Ivan IV and an oprichniki detachment instituted a month-long terror in Novgorod (the Massacre of Novgorod). The oprichniki raided the town and conducted executions among all classes. As the Livonian campaign constituted a significant drain on state resources, Ivan targeted ecclesiastical and merchant holdings with particular fervor. After Novgorod, the oprichniki company turned to the adjacent merchant city Pskov. The city received relatively merciful treatment. The oprichniki limited executions and focused primarily upon the seizure of ecclesiastical wealth. According to a popular apocryphal account, Nicholas Salos of Pskov the fool-for-Christ prophesied the fall of Ivan and thus motivated the deeply religious Tsar to spare the city. Alternatively, Ivan may have felt no need to institute a terror in Pskov due to his prior sack of the city in wake of the Izborsk treason. The dire financial condition of the state and the need to bolster the war treasury likely inspired the second raid.

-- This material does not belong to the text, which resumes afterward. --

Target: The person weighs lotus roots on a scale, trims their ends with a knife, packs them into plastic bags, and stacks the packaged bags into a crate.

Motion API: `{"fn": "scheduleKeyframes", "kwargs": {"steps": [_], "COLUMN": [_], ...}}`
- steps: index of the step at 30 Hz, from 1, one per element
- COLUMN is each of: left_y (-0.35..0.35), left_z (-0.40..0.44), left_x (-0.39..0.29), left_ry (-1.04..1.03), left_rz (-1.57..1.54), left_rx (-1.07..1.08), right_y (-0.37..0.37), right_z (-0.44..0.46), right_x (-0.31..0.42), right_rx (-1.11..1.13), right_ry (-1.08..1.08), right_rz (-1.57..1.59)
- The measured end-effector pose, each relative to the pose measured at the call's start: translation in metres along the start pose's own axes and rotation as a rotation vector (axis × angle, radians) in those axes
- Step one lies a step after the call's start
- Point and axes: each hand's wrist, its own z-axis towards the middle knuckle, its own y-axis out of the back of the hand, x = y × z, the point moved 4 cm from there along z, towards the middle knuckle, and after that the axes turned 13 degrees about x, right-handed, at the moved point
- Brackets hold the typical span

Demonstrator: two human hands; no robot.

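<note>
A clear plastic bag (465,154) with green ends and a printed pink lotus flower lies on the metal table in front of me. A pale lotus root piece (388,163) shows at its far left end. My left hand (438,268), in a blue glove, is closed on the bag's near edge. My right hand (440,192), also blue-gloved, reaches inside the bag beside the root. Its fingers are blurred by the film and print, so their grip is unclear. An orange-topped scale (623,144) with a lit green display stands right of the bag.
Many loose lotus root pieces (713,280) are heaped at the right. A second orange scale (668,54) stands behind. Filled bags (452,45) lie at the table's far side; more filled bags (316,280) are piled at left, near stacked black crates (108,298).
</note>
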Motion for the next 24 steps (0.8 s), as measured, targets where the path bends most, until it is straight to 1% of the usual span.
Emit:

Ivan IV maintained the heightened terror as he returned to Moscow. A series of particularly brutal open-air executions took place in Moscow's Pagan Square. The persecutions began to target the oprichnina leadership itself. The tsar had already refused Basmanov and Viazemsky participation in the Novgorod campaign. Upon his return, Ivan condemned the two to prison, where they died shortly thereafter. Pavlov links Ivan's turn against the higher echelons of oprichniki to the increasing number of the lower-born among their ranks. Ivan may have reacted to the apparent discontent among the princely oprichniki over the brutal treatment of Novgorod. Furthermore, class disparity may have set the lower recruits against the princely oprichniki. As Ivan already suspected the older oprichniki on the issue of Novgorod, the lower-born recruits may have advanced the new persecutions to increase their influence in the oprichnina hierarchy.

Disbandment
1572 saw the fall of the oprichnina state structure. The zemshchina and oprichnina territories were reunited and placed under rule of a reformed Boyar Council, which included members from both sides of the divided apparatus.

Scholars have cited diverse factors to explain the dissolution of the oprichnina. When the Crimean Tatars burnt Moscow in 1571 during the Russo-Crimean War, the oprichniki failed to offer serious resistance. The success of the Tatars may have shaken the Tsar’s faith in the effectiveness of the oprichnina. Ivan may have found state division ineffective in a period of war and its significant social and economic pressures. Alternatively, Ivan may have deemed the oprichnina a success; the weakening of the princely elite achieved, the Tsar may have felt that the terror had simply outlived its usefulness.

Legacy

Scholar Robert O. Crummey and Platonov have emphasized the social impact of the mass resettlements under the oprichnina. The division of large estates into smaller oprichnik plots subjected the peasants to a stricter landowning dominion. Furthermore, a new itinerant population emerged as state terror and the seizure of lands forced many peasants from their lands. The increase in itinerants may have motivated the ultimate institutionalization of serfdom by the Russian throne. The oprichnina coincided with the major social and economic crisis in Russia and, according to some contemporary and historical accounts, contributed to it.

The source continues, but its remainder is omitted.